El fútbol callejero fue no solo la manera de divertirnos y olvidarnos por un par de horas de las obligaciones escolares, era lo más importante en ese momento en nuestras vidas. Era el fútbol en su estado más puro.
Se mezclaba todo: juego y lucha; virilidad y lealtad; identidad y jerarquía; diversión y pasión. No había tregua, era una incansable y honesta entrega. No sabíamos de sistemas, sabíamos de darlo todo para ganar; no sabíamos de tácticas, teníamos sueños: la calle era el Maracaná o Wembley y el partido era la final del mundial.

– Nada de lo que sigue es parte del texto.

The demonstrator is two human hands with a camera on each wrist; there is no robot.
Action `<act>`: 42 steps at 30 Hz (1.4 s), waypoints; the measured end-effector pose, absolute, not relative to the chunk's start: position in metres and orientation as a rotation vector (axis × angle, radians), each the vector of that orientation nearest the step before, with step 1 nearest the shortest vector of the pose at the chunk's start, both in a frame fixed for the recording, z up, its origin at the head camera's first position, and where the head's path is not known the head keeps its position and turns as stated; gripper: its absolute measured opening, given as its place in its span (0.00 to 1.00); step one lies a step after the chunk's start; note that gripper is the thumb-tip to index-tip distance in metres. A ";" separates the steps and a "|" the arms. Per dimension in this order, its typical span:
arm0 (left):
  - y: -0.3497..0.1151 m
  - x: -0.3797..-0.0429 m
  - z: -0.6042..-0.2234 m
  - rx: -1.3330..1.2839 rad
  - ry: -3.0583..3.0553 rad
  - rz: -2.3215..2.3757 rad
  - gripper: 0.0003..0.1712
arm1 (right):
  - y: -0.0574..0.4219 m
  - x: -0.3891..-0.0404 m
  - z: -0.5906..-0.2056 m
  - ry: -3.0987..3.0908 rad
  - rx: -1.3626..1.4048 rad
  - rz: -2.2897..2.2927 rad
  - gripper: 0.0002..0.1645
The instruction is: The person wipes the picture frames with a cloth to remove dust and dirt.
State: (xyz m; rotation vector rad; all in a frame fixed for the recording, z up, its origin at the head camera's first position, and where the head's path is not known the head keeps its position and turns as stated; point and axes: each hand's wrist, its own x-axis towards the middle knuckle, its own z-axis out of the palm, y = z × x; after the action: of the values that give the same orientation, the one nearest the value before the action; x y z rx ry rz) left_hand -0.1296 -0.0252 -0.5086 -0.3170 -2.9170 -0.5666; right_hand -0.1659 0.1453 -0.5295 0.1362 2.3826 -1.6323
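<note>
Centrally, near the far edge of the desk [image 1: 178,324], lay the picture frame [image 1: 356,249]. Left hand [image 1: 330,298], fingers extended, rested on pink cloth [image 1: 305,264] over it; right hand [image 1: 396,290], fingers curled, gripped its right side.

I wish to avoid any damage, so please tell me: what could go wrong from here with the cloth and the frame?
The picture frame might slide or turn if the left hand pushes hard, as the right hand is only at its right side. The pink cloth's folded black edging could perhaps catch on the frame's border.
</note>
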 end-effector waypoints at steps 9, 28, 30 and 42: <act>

El bordillo era Pelé o Cruyff o Cubillas que nos devolvían el pase para completar la pared. Esos partidos callejeros fueron una mezcla maravillosa de orden y desorden, de atacar y defender, de pensar y correr, de orgullo y coraje, de dejarnos llevar al límite por el sano deseo de ganar, de hacer un gol más.
Y cuando todo estaba igualado y llegaba la penumbra de la noche, aquel “el que haga el gol gana” entonces sí que nos convertía en un émulo de uno de esos que aparecían en las laminitas (caramelos, monitas) del famoso álbum de los mundiales.
Estaba en esas, regodeándome en esta maravillosa evocación infantil, cuando el formidable ex futbolista y goleador Thierry Henry (el de la misma sutileza de Romario para definir) desenfundó una hiriente carga de híper madurez en contra de nuestro querido fútbol callejero después del 5 a 4 del PSG sobre el Bayern: “tenemos que dejar de llamar a esto gran fútbol. Lo que vimos esta noche no fue una semifinal de Champions League, fue fútbol callejero”.
En tiempos en los que se escuchan preocupantes vaticinios sobre pérdidas de seguidores al fútbol, y se plantean partidos de 30 minutos y superligas, y... ((De Laurentis, Florentino Pérez...), tal vez lo que necesita el fútbol no son esos cambios, sino más partidos como este. Con el espíritu amateur del inolvidable fútbol callejero.